TORONTO – A review into how Toronto police handle missing persons cases will take longer due to the “large task” involved, the judge leading the probe said.
Ontario Court of Appeal Justice Gloria Epstein told the Toronto Police Services Board that she now expects to finish around April 2020.
The review, which was initially supposed to be completed in 2019, won’t look at the investigation into Bruce McArthur, who has been charged with eight counts of first-degree murder, but it will examine how police handed missing persons cases connected to the probe.
Despite the later date, Epstein stressed her commitment to the task.

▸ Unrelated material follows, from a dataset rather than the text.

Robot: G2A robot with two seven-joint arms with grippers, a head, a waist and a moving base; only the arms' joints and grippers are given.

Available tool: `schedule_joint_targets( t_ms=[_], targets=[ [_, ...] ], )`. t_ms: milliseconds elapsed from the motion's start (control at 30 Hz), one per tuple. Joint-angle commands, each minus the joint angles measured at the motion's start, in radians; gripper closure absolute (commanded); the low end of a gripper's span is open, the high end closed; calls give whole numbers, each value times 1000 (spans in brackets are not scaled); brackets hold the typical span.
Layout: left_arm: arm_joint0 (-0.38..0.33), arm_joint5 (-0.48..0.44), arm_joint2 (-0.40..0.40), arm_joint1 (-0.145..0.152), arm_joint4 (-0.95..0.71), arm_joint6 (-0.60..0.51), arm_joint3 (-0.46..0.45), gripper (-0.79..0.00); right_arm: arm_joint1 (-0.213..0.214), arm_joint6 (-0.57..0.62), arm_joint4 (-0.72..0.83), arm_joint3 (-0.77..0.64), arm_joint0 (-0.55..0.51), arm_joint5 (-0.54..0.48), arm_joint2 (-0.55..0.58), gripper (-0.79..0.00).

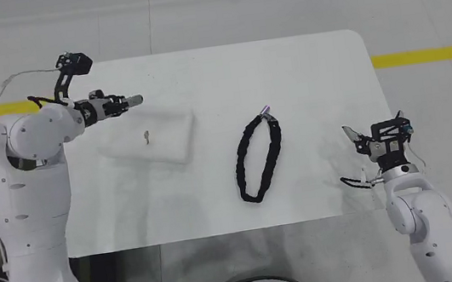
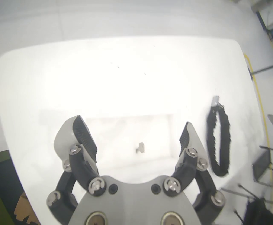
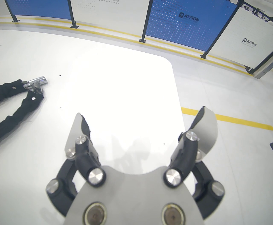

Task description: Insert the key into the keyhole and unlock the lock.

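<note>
Key (image 2: pixel 140 147) is lying on a pad (image 1: pixel 174 139), probably raised for easier pickup; left pincer (image 2: pixel 132 127) is hovering released near it. Right pincer (image 3: pixel 140 115) is hanging released, well apart from the lock (image 1: pixel 258 158) on the table (image 1: pixel 311 70).

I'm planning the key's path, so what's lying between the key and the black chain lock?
Only the white pad under the key, then bare table up to the chain lock; the top view shows it.

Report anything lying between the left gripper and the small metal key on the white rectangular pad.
Nothing visible does. The open left gripper hovers near the white rectangular pad, where the small metal key lies alone.
</note>
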Motion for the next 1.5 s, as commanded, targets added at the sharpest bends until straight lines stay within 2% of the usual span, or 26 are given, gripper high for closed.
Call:
schedule_joint_targets(
  t_ms=[0,67,167,333,367,433,500,733,933,1000,1100,1133,1167,1467],
  targets=[
    [-70,19,48,0,-34,-148,69,-785,0,0,0,0,0,0,0,-785],
    [-135,74,110,-2,-19,-257,143,-785,0,0,0,0,0,0,0,-785],
    [-195,68,217,-3,-39,-257,240,-785,0,0,0,0,0,0,0,-785],
    [-262,42,351,13,-46,-257,334,-785,0,0,0,0,0,0,0,-785],
    [-271,42,371,17,-59,-257,352,-754,0,0,0,0,0,0,0,-785],
    [-289,40,402,24,-72,-257,375,-603,0,0,0,0,0,0,0,-785],
    [-299,40,425,30,-98,-257,396,-372,0,0,0,0,0,0,0,-785],
    [-329,51,480,54,-143,-257,427,-277,0,0,0,0,0,0,0,-785],
    [-340,59,521,70,-161,-257,434,-231,0,0,0,0,0,0,0,-785],
    [-341,60,536,73,-165,-257,435,-166,0,0,0,0,0,0,0,-785],
    [-347,57,557,78,-193,-257,442,-129,0,0,0,0,0,0,0,-785],
    [-353,56,567,81,-182,-257,441,-37,0,0,0,0,0,0,0,-785],
    [-356,58,574,83,-180,-257,440,0,0,0,0,0,0,0,0,-785],
    [-377,81,607,108,-201,-257,398,0,0,0,0,0,0,0,0,-785]
  ],
)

“I chose to retire from the Court of Appeal to enable me to devote my time and my energy to this critical work,” Epstein said.
Epstein, who officially takes on the role as the review lead when she retires on Sept. 1, said she planned to hold consultations with the community early on to help shape her approach.
“I also intend to engage an adviser as well as advisory group to further ensure that diverse voices within the community are heard and contribute to my final report,” Epstein said. “We have already started the process of collecting relevant documents for examination and we intend to hit the ground running when I officially commence my duties at the beginning of September.”
The review will also look into the police handling of the death of 22-year-old Tess Richey whose body was found by her mother in an outdoor stairwell.
Police were sent to her last-known location the day after she was reported missing in November 2017, but it was her mother who went to Toronto and found her body. In June, two officers were charged with misconduct under the Police Services Act in the case.